Anakin’s side-eye is entirely too judgmental.


	2. Is as Named

There’s a nat-born in the mess staring sadly at his caff.

Nat-borns aren’t unheard of in the trooper’s mess. They’ll get the occasional officer, or someone from the Republic med corps come to make their planets feel a bit better about their level of war-time participation. Rarely, and even more rarely when they’re dirt-side on campaign, but it happens.

This nat-born’s wearing blacks though. _Clone_ blacks, and a Phase 2 bracer. The few early-morning troopers milling in loose knots around the mess shoot him looks but none of them approach. Rex understands, he’s also immensely curious. No doubt this was something the General was supposed to tell him when he’d gotten back from his scouting run. Also no doubt the General completely forgot.

Rex grabs two cups of caff and a tray of breakfast.

“Caff’s not rationed, sir,” he greets, sliding the second mug across the table and taking a seat. “That should be the first thing they tell everyone.”

“PFC,” the nat-born corrects. “If you can figure out which foot to put in your shoe by yourself, I guarantee I’m supposed to be sir-ing you instead.” The nat-born grabs the new cup with enthusiasm and slams it. Rex is a little alarmed: he’s pretty sure the carafe was still boiling when he poured it.

“The entire universe is a little brighter for your presence sir,” he mutters.

Rex stares at him. “Right.” A nat-born _Private First Class_? Rex hadn’t been aware a nat-born _could_ hold a rank that low in the GAR. The General has one hell of a story for Rex, apparently.

They both set about their breakfasts, Rex sneaking glances at the nat-born, the nat-born reading something on his holopad. He’s built like a soldier, that much is obvious. The blacks don’t hide much. He’s broad-shouldered but compact, muscled in a way that comes from utility not appearance. Dark hair kept short enough to not be a nuisance under a bucket, used to using a bracer as thick as the GAR standard ones: it doesn’t thunk against the tabletop the way it does with a shiny who’s been kitted for the first time. He even lays into his food like a soldier, a grim sort of efficiency wrapped in clear familiarity with the way to eat military rations without having to taste it. He’s good at multitasking too: he seems to be making just as good a progress in his reading as his meal.

Rex observes, but doesn’t see anything that addresses his curiosity. Only things that add more questions.

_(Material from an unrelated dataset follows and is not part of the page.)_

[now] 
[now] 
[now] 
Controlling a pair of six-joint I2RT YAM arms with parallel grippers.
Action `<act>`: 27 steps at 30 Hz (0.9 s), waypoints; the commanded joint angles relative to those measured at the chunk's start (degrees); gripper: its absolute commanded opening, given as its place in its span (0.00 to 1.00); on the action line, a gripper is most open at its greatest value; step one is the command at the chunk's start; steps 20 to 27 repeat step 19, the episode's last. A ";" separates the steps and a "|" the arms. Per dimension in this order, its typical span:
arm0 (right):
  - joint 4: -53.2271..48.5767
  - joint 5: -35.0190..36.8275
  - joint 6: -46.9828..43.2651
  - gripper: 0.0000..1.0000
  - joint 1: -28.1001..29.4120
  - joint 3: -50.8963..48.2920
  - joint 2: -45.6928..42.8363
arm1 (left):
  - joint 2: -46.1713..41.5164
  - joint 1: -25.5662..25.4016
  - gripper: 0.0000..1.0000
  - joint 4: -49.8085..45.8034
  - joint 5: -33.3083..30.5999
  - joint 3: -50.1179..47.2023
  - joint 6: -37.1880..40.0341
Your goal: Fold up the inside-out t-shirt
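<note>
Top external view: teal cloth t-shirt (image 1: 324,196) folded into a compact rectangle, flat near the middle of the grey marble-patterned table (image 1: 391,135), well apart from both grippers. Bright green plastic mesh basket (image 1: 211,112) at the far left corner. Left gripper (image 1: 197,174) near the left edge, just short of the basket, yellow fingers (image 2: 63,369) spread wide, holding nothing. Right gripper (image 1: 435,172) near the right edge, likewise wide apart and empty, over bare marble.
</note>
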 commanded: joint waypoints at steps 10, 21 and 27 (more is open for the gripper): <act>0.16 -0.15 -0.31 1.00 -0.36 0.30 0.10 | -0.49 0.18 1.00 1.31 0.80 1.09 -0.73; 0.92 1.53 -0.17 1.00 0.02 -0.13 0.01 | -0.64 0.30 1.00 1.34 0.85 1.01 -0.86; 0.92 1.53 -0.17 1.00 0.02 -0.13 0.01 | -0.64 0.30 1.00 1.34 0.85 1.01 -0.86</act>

What are those electronics around his left eye socket for? Rex doesn’t see a data port.

He’s also doing a great job and faking indifference to Rex’s staring. Rex would have been fooled if he couldn’t see the nat-born’s fingers twitching around his utensils every time Rex angled for a better look at his implants.

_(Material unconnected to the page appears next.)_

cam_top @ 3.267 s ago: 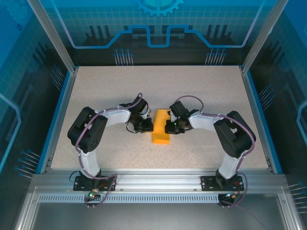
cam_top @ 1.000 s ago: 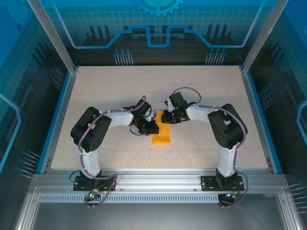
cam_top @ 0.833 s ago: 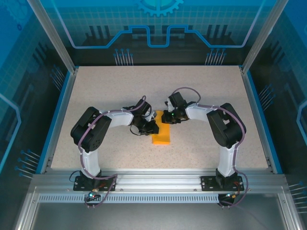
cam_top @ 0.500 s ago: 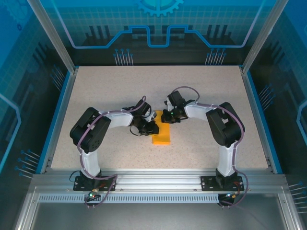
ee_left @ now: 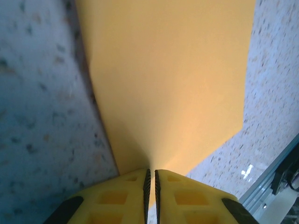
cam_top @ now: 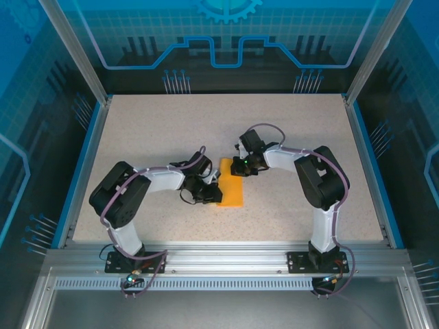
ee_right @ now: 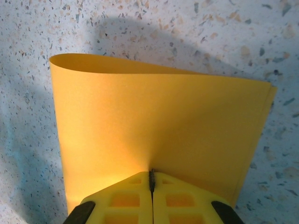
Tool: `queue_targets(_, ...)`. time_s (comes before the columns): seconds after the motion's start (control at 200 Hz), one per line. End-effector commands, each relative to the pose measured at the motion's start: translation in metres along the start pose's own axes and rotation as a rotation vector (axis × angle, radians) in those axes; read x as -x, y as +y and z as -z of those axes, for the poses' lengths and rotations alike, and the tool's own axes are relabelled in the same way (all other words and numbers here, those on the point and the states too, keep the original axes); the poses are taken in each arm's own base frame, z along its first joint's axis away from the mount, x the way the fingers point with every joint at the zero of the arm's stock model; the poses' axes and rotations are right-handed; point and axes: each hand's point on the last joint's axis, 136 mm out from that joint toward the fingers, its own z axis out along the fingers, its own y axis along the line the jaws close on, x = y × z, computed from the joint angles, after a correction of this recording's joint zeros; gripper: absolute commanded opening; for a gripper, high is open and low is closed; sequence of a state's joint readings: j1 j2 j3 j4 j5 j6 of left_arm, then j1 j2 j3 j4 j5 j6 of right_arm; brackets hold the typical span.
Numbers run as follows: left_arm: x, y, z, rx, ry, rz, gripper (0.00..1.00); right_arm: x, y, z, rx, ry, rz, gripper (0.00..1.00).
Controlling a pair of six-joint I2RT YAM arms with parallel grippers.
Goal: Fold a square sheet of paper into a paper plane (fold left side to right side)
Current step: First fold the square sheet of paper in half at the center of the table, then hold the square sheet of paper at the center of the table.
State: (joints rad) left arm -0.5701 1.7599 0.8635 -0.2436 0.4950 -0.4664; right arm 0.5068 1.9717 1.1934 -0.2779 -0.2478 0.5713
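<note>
Half-fold in hand, centre frame: left gripper and right gripper each pinch the doubled square sheet of paper (bend looks unpressed), so flattening that crease seems next.

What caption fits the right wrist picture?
Right end effector shut on the folded orange paper sheet over a speckled tabletop.

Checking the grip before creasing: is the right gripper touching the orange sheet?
Touching. The right wrist view shows the right gripper shut on the orange sheet, whose edge runs into the seam between the yellow fingers.
</note>
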Motion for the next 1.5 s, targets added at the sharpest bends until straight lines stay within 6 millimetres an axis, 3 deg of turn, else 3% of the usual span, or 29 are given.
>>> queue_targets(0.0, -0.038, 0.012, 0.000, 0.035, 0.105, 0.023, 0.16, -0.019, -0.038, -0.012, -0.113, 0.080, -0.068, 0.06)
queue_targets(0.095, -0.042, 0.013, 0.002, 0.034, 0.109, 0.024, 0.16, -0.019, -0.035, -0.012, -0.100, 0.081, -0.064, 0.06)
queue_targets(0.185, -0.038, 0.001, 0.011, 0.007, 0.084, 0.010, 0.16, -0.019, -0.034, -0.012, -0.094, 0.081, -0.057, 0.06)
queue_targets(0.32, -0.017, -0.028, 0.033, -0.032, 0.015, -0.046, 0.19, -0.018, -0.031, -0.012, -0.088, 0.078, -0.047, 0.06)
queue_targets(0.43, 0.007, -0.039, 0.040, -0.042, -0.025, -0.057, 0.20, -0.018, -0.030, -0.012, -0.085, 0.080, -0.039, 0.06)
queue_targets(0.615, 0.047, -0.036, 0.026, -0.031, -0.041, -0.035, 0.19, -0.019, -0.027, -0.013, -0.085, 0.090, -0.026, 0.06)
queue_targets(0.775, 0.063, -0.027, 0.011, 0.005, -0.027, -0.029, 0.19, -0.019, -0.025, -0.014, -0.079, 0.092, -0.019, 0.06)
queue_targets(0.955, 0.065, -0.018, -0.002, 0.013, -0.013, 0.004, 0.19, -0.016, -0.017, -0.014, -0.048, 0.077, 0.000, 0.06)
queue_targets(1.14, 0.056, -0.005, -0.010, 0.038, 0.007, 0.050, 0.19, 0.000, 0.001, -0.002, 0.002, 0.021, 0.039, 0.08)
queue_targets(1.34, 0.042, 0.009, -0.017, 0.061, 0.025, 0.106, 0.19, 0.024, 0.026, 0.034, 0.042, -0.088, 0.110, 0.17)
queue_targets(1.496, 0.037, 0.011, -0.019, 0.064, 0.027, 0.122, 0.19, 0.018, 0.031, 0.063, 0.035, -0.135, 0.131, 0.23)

Reflexes honed towards aggression, but with enough restraint that Rex doesn’t yet have the tines of a fork jammed in his hand. Rex mentally moves Mandalorian lower on the list. They don’t teach them much restraint at all.

“You could have _said_ the coffee came with a price tag,” the _nat-born PFC_ finally mutters. Rex smirks.

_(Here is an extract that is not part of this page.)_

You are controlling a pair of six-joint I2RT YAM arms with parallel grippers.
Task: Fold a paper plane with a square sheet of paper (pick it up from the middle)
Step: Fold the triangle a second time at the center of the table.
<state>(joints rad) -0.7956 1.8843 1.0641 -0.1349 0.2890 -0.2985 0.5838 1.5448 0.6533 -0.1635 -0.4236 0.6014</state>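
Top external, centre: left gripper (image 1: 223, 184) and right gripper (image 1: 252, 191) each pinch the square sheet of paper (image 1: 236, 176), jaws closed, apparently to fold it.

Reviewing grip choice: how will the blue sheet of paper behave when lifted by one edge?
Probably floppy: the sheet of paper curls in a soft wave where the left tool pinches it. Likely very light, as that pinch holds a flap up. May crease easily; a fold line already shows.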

“Most things do,” he agrees. The nat-born drops his holopad, defeated.

“Theron Shan, of Cadera. PFC 501st. Enlisted yesterday.”

Nat-borns can _enlist_ now. The galaxy has gone right to pieces, hasn’t it?

“Captain Rex, Commander 501st,” Rex says evenly, and he’s enough of a bastard to enjoy Shan’s reaction to realizing he’s sharing a table with his commander’s commander’s commander. “Welcome aboard.”

Shan eyes him sourly. “Yeah, thanks,” he says. “Sir,” he adds, only somewhat belatedly. Rex smiles.

Not a soldier, or at least not one used a rigorous chain of command. Mandalorian creeps back higher up the list, and private security gets added as well. Rex enjoys puzzles, so long as they aren’t shooting at him

A roll of voices at the mess entrance pulls Rex’s attention, his finely tuned trouble-senses letting him know there’s going to be something for him to have to deal with before he’d even made it all the way through his yellow breakfast mush.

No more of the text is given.